- [WHAT TO WORK ON]: Transcribe the listing in full, word for word; pictures do not belong in the copy.

____ MATERIAL FOR THIS EXERCISE

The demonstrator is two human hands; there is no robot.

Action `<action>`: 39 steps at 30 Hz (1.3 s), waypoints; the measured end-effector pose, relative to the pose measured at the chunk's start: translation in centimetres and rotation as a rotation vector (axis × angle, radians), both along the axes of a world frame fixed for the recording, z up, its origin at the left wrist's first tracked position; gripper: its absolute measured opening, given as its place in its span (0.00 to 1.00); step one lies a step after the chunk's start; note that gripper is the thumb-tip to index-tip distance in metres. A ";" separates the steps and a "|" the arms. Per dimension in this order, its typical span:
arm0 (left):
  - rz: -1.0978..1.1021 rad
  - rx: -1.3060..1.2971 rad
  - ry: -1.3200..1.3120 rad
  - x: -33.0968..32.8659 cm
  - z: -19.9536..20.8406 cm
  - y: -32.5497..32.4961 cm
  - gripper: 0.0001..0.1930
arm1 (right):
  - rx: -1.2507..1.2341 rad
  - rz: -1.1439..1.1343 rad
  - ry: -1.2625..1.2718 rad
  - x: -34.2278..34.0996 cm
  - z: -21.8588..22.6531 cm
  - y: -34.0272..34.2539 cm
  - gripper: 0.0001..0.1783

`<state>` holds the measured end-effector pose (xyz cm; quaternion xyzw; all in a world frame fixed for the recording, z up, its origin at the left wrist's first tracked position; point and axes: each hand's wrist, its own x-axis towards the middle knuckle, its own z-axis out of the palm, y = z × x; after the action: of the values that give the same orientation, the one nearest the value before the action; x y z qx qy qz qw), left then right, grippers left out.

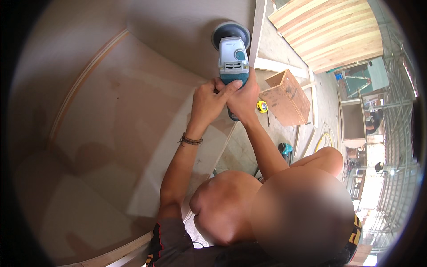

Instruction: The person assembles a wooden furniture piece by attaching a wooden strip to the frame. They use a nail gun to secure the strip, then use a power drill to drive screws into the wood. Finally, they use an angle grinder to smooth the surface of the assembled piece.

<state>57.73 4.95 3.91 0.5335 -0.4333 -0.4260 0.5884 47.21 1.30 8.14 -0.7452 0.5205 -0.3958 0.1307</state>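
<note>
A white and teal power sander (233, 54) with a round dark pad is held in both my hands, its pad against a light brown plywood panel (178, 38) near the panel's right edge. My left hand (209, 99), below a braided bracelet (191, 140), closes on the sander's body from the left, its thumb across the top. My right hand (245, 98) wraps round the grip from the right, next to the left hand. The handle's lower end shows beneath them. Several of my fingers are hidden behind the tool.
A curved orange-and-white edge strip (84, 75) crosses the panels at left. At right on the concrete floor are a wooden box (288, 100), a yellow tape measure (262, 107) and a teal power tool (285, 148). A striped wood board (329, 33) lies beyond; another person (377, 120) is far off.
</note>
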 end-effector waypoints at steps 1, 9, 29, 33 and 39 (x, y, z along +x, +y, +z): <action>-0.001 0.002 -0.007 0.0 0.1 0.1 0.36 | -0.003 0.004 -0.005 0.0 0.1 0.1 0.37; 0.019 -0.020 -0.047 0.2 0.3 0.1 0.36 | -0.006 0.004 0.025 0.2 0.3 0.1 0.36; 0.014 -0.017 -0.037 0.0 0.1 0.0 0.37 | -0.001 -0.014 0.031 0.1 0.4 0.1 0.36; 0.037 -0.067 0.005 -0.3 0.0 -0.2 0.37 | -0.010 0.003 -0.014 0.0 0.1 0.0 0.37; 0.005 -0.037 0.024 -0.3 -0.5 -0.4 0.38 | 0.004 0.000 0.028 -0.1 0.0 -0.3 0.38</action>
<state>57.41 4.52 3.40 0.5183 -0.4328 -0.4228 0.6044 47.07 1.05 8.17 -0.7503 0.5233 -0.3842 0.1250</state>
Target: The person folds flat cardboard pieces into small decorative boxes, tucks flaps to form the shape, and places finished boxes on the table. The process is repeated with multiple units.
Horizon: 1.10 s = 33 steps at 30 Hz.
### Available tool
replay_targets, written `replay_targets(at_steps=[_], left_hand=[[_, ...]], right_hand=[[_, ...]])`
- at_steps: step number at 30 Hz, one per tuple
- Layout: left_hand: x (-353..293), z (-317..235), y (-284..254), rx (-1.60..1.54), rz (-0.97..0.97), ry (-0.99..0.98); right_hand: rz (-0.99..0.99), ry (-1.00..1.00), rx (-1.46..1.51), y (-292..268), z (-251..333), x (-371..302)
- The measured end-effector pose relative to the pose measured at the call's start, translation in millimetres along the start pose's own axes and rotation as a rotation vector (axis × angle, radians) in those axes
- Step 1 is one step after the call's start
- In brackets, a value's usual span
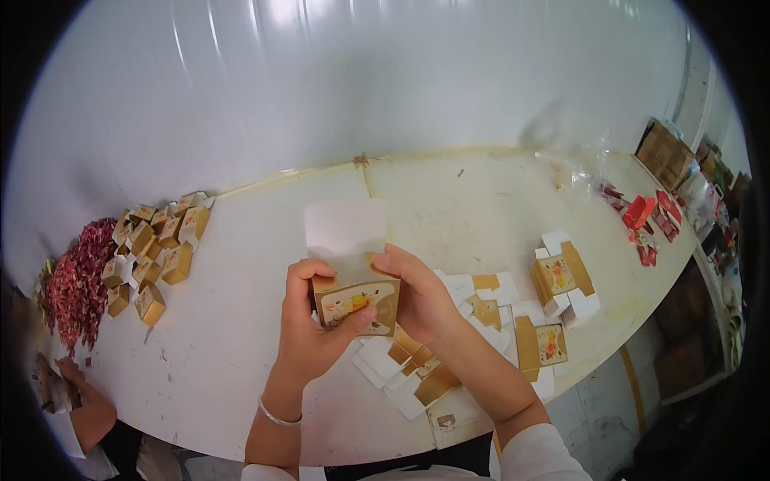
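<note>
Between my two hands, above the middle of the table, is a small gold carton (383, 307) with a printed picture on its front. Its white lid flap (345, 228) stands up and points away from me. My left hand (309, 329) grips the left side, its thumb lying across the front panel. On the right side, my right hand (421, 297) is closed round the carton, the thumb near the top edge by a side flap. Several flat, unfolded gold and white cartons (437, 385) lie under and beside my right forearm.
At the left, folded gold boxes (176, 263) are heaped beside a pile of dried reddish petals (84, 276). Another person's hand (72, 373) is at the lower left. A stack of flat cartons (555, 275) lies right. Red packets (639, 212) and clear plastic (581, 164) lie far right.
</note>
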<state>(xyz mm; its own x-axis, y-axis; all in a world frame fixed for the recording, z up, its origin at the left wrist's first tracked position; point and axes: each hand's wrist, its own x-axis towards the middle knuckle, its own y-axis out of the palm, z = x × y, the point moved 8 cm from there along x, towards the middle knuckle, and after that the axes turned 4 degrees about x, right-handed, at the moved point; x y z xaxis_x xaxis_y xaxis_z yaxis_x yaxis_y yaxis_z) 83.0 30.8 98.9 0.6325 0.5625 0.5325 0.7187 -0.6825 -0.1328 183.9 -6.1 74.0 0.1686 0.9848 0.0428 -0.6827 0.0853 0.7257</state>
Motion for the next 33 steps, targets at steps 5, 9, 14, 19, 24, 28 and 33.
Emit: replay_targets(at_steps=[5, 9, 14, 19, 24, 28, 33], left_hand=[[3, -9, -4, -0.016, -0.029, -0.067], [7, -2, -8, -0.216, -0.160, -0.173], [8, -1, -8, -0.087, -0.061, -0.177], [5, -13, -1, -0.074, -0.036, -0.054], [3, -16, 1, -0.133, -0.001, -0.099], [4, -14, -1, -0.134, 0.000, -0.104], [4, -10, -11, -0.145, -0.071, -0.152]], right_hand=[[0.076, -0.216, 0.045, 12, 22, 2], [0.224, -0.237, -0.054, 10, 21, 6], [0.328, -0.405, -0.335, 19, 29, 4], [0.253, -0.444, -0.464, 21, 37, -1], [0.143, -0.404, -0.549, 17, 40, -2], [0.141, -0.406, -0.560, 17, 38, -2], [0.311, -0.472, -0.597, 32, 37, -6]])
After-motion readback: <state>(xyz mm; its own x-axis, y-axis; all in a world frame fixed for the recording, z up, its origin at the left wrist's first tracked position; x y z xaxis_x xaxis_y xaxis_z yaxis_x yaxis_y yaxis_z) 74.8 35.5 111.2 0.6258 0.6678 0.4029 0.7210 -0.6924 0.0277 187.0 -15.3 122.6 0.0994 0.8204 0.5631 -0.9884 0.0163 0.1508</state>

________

- [YOUR RESPONSE]:
The demonstrator is two human hands; there is no robot.

Action `<action>`: 39 steps at 30 Hz (1.3 s), waypoints; the measured end-effector pose, relative to the pose measured at the chunk's start: translation in centimetres and rotation as a rotation vector (axis × angle, radians), both along the axes of a world frame fixed for the recording, z up, its origin at the left wrist's first tracked position; gripper: its absolute measured opening, given as its place in its span (0.00 to 1.00); step one lies a step after the chunk's start; note that gripper is the thumb-tip to index-tip distance in metres. A ";" separates the steps and a "|" the arms. Per dimension in this order, its typical span:
arm0 (left):
  - rz: -1.0978..1.1021 rad
  - rx: -1.3060..1.2971 rad
  - ry: -1.3200..1.3120 rad
  - x: -33.0968..32.8659 cm
  - z: -19.9536..20.8406 cm
  - y: -32.5497..32.4961 cm
  - gripper: 0.0001..0.1930
arm1 (right):
  - rx: -1.2507..1.2341 rad
  - rz: -1.1439..1.1343 rad
  - ry: -1.2625..1.2718 rad
  - x: -34.2278..34.0996 cm
  - z: -21.8588..22.6531 cm
  - y: -34.0272..34.2539 cm
  - gripper: 0.0001..0.1783

`<state>` holds the measured end-effector pose (xyz cm; quaternion xyzw; all in a world frame fixed for the recording, z up, its origin at the left wrist's first tracked position; point and axes: each hand's wrist, its own x-axis towards the middle knuckle, its own z-axis out of the palm, y = z × x; after the action: of the values that give the same orientation, the one nearest the value before the action; x y z qx qy qz qw), left then right, grippers left out.


Instruction: The person assembles a wooden furniture piece by attaching a wooden strip to the frame. They use a nail gun to secure the strip, then use a power drill to drive screws into the wood. Finally, they use an angle grinder to smooth the surface of the assembled piece.

<state>57.73 4.95 3.91 0.5335 -0.4333 -0.4260 0.5884 47.21 1.30 8.14 -0.7452 0.5205 -0.3958 0.1307</state>
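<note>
A white and teal power sander (233, 54) with a round dark pad is held in both my hands, its pad against a light brown plywood panel (178, 38) near the panel's right edge. My left hand (209, 99), below a braided bracelet (191, 140), closes on the sander's body from the left, its thumb across the top. My right hand (245, 98) wraps round the grip from the right, next to the left hand. The handle's lower end shows beneath them. Several of my fingers are hidden behind the tool.
A curved orange-and-white edge strip (84, 75) crosses the panels at left. At right on the concrete floor are a wooden box (288, 100), a yellow tape measure (262, 107) and a teal power tool (285, 148). A striped wood board (329, 33) lies beyond; another person (377, 120) is far off.
</note>
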 end-effector waypoints at steps 1, 9, 29, 33 and 39 (x, y, z along +x, +y, +z): <action>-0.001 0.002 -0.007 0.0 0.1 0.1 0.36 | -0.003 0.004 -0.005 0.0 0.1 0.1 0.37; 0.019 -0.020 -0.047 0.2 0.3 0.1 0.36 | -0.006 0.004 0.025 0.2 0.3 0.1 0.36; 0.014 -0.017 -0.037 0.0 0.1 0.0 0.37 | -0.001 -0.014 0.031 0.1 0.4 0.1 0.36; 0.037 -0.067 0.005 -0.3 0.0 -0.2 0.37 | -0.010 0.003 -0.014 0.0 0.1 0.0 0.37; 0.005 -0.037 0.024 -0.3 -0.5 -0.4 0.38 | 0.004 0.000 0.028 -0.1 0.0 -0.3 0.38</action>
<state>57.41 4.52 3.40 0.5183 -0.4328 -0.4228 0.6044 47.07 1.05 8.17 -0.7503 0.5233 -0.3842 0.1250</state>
Target: The person folds flat cardboard pieces into small decorative boxes, tucks flaps to form the shape, and places finished boxes on the table. The process is repeated with multiple units.
Horizon: 1.10 s = 33 steps at 30 Hz.
### Available tool
replay_targets, written `replay_targets(at_steps=[_], left_hand=[[_, ...]], right_hand=[[_, ...]])`
- at_steps: step number at 30 Hz, one per tuple
- Layout: left_hand: x (-353..293), z (-317..235), y (-284..254), rx (-1.60..1.54), rz (-0.97..0.97), ry (-0.99..0.98); right_hand: rz (-0.99..0.99), ry (-1.00..1.00), rx (-1.46..1.51), y (-292..268), z (-251..333), x (-371..302)
- The measured end-effector pose relative to the pose measured at the call's start, translation in millimetres along the start pose's own axes and rotation as a rotation vector (axis × angle, radians) in those axes
- Step 1 is one step after the call's start
- In brackets, a value's usual span
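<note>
Between my two hands, above the middle of the table, is a small gold carton (383, 307) with a printed picture on its front. Its white lid flap (345, 228) stands up and points away from me. My left hand (309, 329) grips the left side, its thumb lying across the front panel. On the right side, my right hand (421, 297) is closed round the carton, the thumb near the top edge by a side flap. Several flat, unfolded gold and white cartons (437, 385) lie under and beside my right forearm.
At the left, folded gold boxes (176, 263) are heaped beside a pile of dried reddish petals (84, 276). Another person's hand (72, 373) is at the lower left. A stack of flat cartons (555, 275) lies right. Red packets (639, 212) and clear plastic (581, 164) lie far right.
</note>
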<state>(xyz mm; its own x-axis, y-axis; all in a world frame fixed for the recording, z up, its origin at the left wrist's first tracked position; point and axes: each hand's wrist, its own x-axis towards the middle knuckle, its own y-axis out of the palm, z = x × y, the point moved 8 cm from there along x, towards the middle knuckle, and after that the axes turned 4 degrees about x, right-handed, at the moved point; x y z xaxis_x xaxis_y xaxis_z yaxis_x yaxis_y yaxis_z) 83.0 30.8 98.9 0.6325 0.5625 0.5325 0.7187 -0.6825 -0.1328 183.9 -6.1 74.0 0.1686 0.9848 0.0428 -0.6827 0.0853 0.7257</state>
Motion for the next 33 steps, targets at steps 5, 9, 14, 19, 24, 28 and 33.
Emit: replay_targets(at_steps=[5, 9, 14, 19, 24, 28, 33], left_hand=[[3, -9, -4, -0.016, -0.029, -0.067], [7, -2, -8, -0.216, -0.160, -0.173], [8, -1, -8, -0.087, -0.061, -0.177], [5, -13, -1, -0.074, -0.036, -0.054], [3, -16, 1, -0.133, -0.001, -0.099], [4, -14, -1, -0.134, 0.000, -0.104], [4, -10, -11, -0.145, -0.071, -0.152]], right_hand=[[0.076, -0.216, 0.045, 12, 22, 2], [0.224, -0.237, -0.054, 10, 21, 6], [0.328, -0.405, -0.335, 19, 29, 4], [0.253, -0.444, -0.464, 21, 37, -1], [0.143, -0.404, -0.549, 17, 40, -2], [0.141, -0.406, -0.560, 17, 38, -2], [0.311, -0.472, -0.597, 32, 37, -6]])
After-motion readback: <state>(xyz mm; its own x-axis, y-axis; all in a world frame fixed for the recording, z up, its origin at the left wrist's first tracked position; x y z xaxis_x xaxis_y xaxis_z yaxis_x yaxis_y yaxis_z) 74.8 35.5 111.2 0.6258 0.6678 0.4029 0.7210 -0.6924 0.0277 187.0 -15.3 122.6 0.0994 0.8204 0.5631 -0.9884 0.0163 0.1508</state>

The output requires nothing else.